Best over all Rye flavor & Source

  • Pin It
ehanner's picture
ehanner

Best over all Rye flavor & Source

I'm hoping Norm or Mike or David or anyone located here in the US who knows rye flours will respond to this question. I'm sure there are many others who like rye breads but for the most part our only option is the supermarket which carries Hodgson Mills Whole grain Rye. Yes there are some local expensive health food stores that carry other types but at boutique prices. King Arthur has a selection but again at unreasonable pricing if you do a lot of baking. So the questions are.

  1. Should I be looking for a good quality Medium rye flour for all around use? That is, Jewish rye and the various rye breads in Hamelmans and Reinharts books. We have extensive threads on the subject but I think it would be good to once and for all have a definitive answer to the question.

  2. Do you have an opinion on a particular national brand or product that is either shipped or distributed on a wide scale? I would like to buy a 25 Lb bags of the best tasting rye on Earth. If I'm going to pay shipping, let's go all out! OK if the only way is 50#'s I would do that but I'd rather not have to freeze it for storage. Guisito's is not an option here.

  3. Do you have an opinion on Organic Rye being better tasting? I don't usually buy Organic flours thinking the actual difference is minimal. I know some are avid "Organic Only" advocates and I respect that.

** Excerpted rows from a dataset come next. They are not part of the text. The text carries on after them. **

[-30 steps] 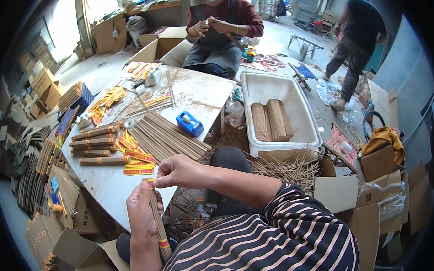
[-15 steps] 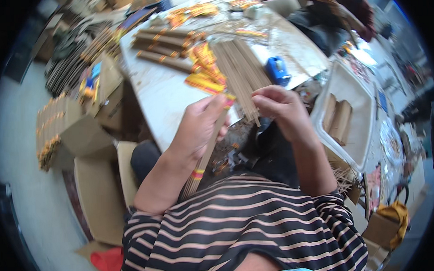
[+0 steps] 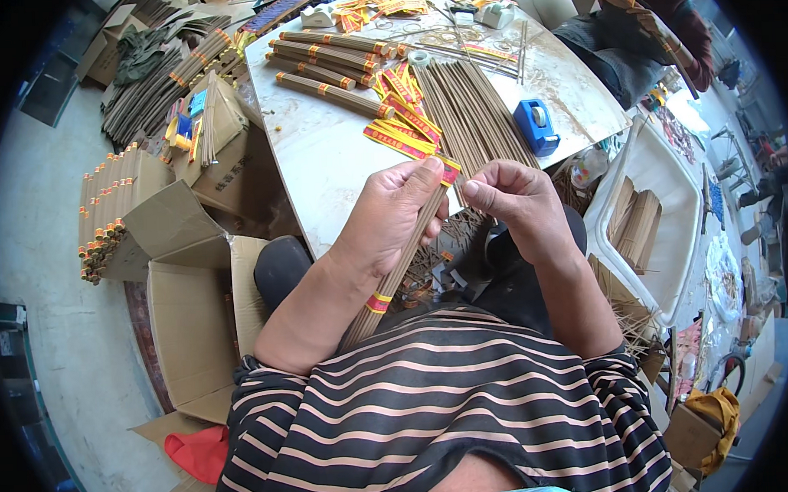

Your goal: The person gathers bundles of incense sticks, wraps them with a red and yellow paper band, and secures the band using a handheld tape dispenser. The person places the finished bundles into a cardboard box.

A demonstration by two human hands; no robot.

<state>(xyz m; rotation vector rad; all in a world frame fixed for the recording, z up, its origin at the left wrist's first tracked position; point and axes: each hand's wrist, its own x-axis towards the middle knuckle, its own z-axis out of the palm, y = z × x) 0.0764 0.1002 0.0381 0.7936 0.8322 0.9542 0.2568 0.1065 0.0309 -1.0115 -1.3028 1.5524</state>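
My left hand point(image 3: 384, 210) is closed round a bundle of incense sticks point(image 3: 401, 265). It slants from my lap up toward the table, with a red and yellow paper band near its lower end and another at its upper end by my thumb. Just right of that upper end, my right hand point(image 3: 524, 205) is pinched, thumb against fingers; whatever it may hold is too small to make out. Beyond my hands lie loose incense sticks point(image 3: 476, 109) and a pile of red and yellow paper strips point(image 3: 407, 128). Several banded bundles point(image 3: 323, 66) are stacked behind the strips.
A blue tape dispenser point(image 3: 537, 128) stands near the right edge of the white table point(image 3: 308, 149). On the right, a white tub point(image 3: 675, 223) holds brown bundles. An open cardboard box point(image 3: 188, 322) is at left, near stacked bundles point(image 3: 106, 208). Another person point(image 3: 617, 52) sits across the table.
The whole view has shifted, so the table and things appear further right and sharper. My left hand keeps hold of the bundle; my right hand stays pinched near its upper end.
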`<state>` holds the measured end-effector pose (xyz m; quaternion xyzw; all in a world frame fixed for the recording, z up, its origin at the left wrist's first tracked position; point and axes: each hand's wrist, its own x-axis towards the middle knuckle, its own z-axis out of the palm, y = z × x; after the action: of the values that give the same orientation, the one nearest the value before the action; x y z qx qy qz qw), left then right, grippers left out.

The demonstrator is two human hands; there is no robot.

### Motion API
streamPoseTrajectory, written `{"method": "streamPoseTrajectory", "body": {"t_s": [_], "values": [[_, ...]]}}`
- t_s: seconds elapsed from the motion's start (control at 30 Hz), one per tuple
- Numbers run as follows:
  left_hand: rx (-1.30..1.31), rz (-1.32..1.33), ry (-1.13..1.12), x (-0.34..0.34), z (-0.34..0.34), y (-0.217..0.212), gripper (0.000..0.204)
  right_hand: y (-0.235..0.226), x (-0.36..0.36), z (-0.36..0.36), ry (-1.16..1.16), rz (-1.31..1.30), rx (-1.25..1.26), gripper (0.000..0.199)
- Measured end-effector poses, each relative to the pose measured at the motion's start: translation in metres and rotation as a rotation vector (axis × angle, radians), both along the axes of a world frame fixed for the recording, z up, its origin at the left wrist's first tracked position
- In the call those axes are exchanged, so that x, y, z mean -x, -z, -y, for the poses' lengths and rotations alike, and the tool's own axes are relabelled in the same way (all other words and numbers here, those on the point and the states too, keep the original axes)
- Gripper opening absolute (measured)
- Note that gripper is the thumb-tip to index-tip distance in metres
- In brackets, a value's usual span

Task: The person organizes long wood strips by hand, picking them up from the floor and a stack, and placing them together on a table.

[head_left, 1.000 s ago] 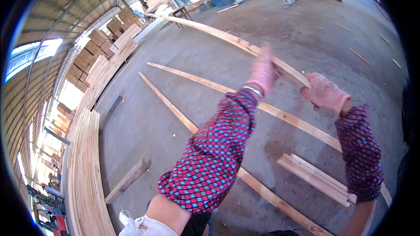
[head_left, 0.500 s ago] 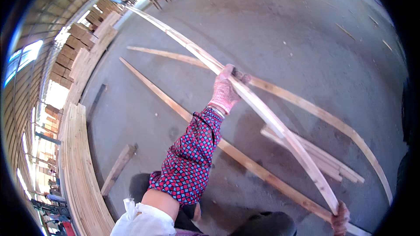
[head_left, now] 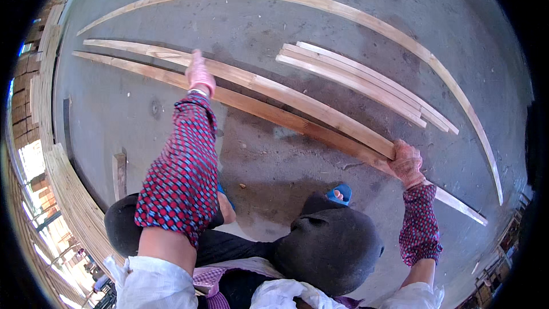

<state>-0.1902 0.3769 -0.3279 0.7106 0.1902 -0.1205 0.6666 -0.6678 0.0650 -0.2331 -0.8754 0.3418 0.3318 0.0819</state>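
Both my hands wear pinkish work gloves. A long wooden strip (head_left: 274,92) runs low over the floor from the far left to my right hand (head_left: 406,163), whose fingers are closed round its near end. My left hand (head_left: 200,73) lies across the same strip further left and seems to grip it, though its fingers are partly hidden. A second long wooden strip (head_left: 260,110) lies on the floor along the near side of the held one, passing under both hands.
A bundle of shorter strips (head_left: 354,80) lies beyond the held piece. Farther out, another long strip (head_left: 320,1) curves across the floor in this view. Stacked boards (head_left: 77,200) line the left side, with a short wooden block (head_left: 119,174) near them. My knees and blue slippers (head_left: 340,193) are close below.
The held strip has come down from a raised, slanting position to beside the strip on the floor. Both hands have moved with it, and the view has tipped downward.
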Motion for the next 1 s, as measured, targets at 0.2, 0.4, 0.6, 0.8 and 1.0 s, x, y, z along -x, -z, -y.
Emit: {"method": "streamPoseTrajectory", "body": {"t_s": [0.2, 0.4, 0.6, 0.8, 1.0], "values": [[-0.548, 0.097, -0.14, 0.07, 0.085, -0.005, 0.097, 0.012, -0.003, 0.008, 0.003, 0.084, 0.049, 0.049], [-1.25, 0.152, -0.097, 0.014, 0.027, 0.118, 0.043, -0.069, -0.055, -0.022, -0.021, -0.087, 0.04, 0.033], [-1.455, 0.123, 0.019, 0.026, 0.053, 0.074, 0.028, -0.188, -0.09, -0.063, -0.26, 0.079, 0.176, 0.026], [-0.089, -0.107, -0.013, 0.051, 0.066, -0.004, 0.059, 0.004, -0.053, -0.016, 0.01, 0.093, -0.014, 0.013], [-0.425, 0.001, -0.074, 0.038, 0.025, 0.0, 0.065, -0.114, -0.041, -0.035, -0.122, 0.241, 0.018, 0.012]]}}
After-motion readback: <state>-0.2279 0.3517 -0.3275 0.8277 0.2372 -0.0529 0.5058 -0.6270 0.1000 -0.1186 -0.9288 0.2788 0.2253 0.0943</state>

The point to this question is to try and identify the best tasting and best value flour for the job. In my own case I have found that the 5# bags of Harvest King at $2.35 produces as good or better tasting and looking loaves as flour costing 3 times that amount. I'm not trying to be cheap at the expense of quality. It's just in this particular area of food product there seems to be a lot of value placed on marketing.

Eric

fleur-de-liz's picture
fleur-de-liz

Eric:

After also being frustrated by the lack of local availability of rye flour and the exorbitant price of shipping flours, I purchased a Nutrimill grain mill about a year ago to grind whole grains, particularly rye.  If you haven't tasted fresh ground rye it is so incredibly fuller tasting than packaged rye.   I  store the whole rye berries in a large container with gamma lid in my garage and grind when I need the flour.  My last purchase in early of September for 25# of organic rye berries was $10.82 from my local health food store.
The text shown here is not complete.